A member of Catholic Working Mothers posted this in the group today (post and pictures shared with her permission):
A card came in the mail today and my address was printed onto it. The card was stuffed with a bunch of gift cards and a receipt for them—totaling over $200 but to places I’ve never heard of. There was a receipt too. The websites for these cards seem to indicate they are real and valid but again, all places I’d never heard of until today.
The inside of the card is some well wishes from “Jen.” I know a few Jens, but I don’t think I’m close enough with one that she’d spend $200 on me. No return address. Zip code on the postmark is a Salt Lake City one. […]
So…anyone familiar with a scam that does this kind of thing?
Edit to add: I just had a baby not too long ago which makes this seem less out of left field. Still…
A Google search led to a thread on Reddit, revealing that other women had received identical cards. One person said:
My wife received the exact same thing in the mail today! Same exact description of everything, dates, times, locations, etc. We spent a good 20 minutes wracking our brains for who our generous friend Jen was! What did everybody else’s card say? My wife’s said “Don’t worry…..you’re the good kind of fat” and it had a pregnant avocado on it.

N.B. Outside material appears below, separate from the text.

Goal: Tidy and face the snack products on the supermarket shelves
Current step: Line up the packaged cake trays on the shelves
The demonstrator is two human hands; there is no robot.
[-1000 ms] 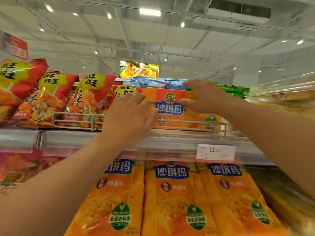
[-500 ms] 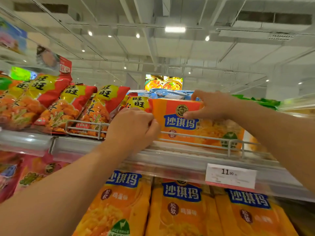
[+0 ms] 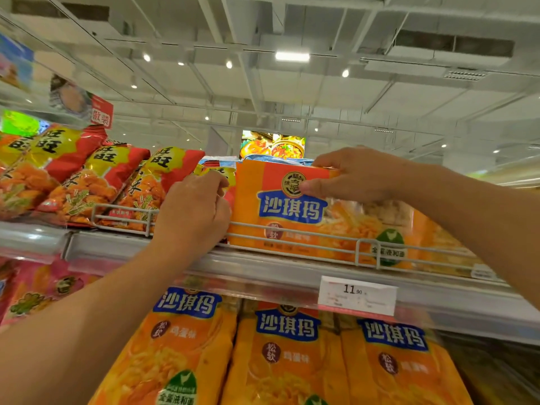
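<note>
An orange snack pack with a blue label stands on the top shelf behind a wire rail. My right hand pinches its upper edge, thumb on the front. My left hand is closed at the pack's left edge, where it meets a red-and-yellow bag; the fingertips are hidden. More red-and-yellow snack bags lean in a row to the left. Three orange packs of the same kind hang on the shelf below.
A white price tag reading 11.90 sits on the shelf's front strip. Pink bags fill the lower left. Blue packs lie behind the orange pack. A clear shelf panel juts at the far right.
My right hand has shifted from flat on the pack's top to pinching its upper edge. My left hand has closed at the pack's left side. The view has tilted upward.
</note>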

I received the same thing today with the same gift cards you mentioned with the identical gift cards price. It was a card with an avocado that said don’t worry you’re the good kind of fat. With the same message so excited for you! Hope you like these. Heart Jen. I told me husband I have no relatives in Utah or have a family member or friend named Jen. It came with the receipt with the 5% off Groupon on the bottom -11.50. Glad someone else got it, so I know it’s a scam.
But Is It a Scam?
The website itself, ThoughtfulGiftCards.com, doesn’t give much info. There’s no “about” page, and only a 1-800 number and a live chat option (both of which could easily be a front for scammers) for contact info. Even more suspicious, the social media links at the bottom right don’t go anywhere.

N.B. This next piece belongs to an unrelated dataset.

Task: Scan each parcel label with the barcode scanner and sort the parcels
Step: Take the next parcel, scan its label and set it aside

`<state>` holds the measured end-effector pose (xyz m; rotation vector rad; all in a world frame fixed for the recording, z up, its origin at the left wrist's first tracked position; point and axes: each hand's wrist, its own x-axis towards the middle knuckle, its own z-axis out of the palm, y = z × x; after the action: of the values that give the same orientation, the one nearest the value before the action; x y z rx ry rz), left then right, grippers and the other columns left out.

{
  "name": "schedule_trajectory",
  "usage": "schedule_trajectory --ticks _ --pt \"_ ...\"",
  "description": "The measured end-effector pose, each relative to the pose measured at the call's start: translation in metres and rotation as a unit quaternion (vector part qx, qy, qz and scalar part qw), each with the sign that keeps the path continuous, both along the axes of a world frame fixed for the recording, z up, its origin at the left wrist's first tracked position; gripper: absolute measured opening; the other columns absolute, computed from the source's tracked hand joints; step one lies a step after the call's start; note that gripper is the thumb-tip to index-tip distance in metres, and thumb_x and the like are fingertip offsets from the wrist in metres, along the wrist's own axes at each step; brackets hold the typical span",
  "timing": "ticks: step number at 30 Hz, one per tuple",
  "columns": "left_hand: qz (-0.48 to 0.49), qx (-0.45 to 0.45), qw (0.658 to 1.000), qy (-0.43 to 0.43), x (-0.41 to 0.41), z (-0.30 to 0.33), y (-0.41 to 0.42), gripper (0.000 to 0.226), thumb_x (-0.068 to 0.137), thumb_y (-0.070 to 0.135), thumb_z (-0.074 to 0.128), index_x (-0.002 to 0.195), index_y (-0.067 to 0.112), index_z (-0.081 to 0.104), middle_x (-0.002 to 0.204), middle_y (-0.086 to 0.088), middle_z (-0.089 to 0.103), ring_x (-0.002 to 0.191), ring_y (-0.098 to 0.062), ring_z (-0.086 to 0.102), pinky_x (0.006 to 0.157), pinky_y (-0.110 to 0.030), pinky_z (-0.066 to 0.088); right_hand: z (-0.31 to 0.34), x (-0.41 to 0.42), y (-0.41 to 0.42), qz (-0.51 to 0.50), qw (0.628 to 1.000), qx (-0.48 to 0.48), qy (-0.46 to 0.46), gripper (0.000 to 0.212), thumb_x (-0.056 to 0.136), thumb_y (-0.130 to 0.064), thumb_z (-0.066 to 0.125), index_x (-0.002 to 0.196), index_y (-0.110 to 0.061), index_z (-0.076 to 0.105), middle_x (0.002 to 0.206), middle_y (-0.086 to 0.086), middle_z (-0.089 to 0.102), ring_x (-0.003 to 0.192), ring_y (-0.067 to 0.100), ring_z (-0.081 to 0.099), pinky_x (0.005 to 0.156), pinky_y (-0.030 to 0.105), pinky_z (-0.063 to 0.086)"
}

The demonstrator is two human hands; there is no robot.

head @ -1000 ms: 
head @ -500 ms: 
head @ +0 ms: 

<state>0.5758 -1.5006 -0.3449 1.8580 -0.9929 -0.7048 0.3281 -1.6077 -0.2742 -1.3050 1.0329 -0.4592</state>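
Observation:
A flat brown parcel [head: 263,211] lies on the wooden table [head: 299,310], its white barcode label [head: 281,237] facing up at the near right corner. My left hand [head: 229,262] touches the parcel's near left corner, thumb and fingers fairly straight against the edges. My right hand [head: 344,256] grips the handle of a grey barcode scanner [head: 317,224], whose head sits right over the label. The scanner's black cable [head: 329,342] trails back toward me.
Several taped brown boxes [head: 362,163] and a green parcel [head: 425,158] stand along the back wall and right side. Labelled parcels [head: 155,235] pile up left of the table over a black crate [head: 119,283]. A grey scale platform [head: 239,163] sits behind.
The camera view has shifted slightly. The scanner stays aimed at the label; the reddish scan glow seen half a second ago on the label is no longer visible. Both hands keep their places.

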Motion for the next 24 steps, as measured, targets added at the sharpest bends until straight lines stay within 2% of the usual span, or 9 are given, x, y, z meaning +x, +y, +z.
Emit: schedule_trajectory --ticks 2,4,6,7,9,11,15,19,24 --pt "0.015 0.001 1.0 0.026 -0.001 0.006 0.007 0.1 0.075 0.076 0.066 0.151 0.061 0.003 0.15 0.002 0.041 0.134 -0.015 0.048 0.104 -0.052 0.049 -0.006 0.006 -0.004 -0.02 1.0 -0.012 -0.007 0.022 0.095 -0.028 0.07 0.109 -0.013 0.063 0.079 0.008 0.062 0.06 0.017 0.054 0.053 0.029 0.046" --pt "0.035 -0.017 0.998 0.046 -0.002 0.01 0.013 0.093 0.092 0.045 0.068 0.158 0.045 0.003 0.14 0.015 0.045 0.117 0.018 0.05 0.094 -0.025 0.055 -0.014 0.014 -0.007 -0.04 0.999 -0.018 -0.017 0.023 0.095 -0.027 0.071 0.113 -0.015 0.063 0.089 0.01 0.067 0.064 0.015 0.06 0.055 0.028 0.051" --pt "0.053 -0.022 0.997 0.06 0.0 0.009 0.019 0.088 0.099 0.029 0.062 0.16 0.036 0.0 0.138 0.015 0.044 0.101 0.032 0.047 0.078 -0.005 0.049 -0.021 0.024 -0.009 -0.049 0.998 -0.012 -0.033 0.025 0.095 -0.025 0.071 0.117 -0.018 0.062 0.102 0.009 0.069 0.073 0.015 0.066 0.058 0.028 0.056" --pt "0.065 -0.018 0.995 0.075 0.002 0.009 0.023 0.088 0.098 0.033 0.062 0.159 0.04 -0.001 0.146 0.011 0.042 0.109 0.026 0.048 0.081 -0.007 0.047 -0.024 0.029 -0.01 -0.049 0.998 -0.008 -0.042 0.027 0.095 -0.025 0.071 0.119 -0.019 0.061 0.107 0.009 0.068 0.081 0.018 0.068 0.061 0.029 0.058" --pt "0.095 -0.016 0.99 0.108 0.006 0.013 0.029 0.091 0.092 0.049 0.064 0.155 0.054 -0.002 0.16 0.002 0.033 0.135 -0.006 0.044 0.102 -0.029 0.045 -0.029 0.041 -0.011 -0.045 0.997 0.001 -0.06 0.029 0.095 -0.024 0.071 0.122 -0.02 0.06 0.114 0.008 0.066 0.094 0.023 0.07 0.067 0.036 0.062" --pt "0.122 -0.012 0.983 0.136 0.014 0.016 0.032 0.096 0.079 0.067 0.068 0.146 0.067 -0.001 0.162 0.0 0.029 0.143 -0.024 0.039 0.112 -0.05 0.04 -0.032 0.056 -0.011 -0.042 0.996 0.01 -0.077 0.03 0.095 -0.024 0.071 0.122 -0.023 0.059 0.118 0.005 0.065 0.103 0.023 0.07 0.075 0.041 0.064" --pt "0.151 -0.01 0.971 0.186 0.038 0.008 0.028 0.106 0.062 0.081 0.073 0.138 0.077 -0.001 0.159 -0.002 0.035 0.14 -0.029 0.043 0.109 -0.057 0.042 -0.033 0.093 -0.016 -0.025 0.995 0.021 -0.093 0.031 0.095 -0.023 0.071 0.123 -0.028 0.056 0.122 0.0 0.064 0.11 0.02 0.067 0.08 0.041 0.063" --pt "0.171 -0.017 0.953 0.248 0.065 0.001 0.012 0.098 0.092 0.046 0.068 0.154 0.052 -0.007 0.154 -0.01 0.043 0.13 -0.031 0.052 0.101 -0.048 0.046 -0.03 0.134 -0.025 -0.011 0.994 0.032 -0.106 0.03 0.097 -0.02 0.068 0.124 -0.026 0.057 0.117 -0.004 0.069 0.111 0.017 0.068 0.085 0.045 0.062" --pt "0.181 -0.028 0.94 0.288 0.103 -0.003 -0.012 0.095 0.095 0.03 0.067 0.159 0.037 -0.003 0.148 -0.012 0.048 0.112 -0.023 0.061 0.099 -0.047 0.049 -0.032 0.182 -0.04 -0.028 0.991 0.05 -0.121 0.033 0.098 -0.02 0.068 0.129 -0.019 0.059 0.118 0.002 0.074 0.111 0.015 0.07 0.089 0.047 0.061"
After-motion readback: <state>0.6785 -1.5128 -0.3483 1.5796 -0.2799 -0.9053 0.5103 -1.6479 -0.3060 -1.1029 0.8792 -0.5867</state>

They’re placeholder links that link to the homepage. That’s a suspicious sign – why are they advertising a social media presence that they don’t have?
Digging a little deeper, all of the “gift cards” are from companies that have the same parent organization: Mother’s Lounge. Mother’s Lounge has an actual Facebook page, but their most recent posts are from 2015, and the number of likes is extremely low for a company in this niche. Their blog contains recent articles, but the articles are boilerplate and are likely ghostwritten by an outside firm.
The gift cards themselves? They’re not really gift cards. They’re cards with promo codes — if you put in your promo code, you get a “free” product and you only pay for shipping. The catch is, the shipping is expensive — $15-20 — and, in all likelihood, the products themselves are fairly cheap and not high quality.
There are also reports of possible scam activity associated with these promotions. Per one of the commenters in CWM (shared with permission):
So we got those. Bought stuff and had our credit card compromised shortly after and we think it was from this. This was 2.5 years ago in Canada but I just wanted to share.
But other commenters reported that they had ordered products, received them, and had no suspicious activity on their credit cards.
Maybe Not a Scam…
But definitely suspicious and more than a little shady. Maybe they think it’s a clever marketing tactic, but I think it’s pretty scammy that they are portraying these glorified coupons as gift cards, to the point of including a fake receipt and a personal (fat-shaming!) card from “Jen” — instead of being honest and identifying themselves as a corporation sending out promotional codes.
My theory is that they sell cheap products with these shady promo codes, and the real cost of the products is reflected in the shipping price. In other words, you’re not getting $50 worth of car seat canopies for $15; you’re getting $10 worth of car seat canopies and paying $5 for shipping.
Their real business, in my opinion? Data mining. They collect your information and sell it to others for their mailing lists. That is probably where the actual profit comes from. Given that there have been several reports about compromised credit cards after purchases have been made, there might be something shady there, too.
I recommend tossing these cards if you get them. Even though the products are real, do you want to do business with a company that has such shady marketing tactics?
However, if you do decide to order some of their products, maybe take an extra step to be safe and purchase a Visa or MasterCard debit gift card first, and using that to make your purchase, just so you aren’t giving the company your credit card information. Better safe than sorry.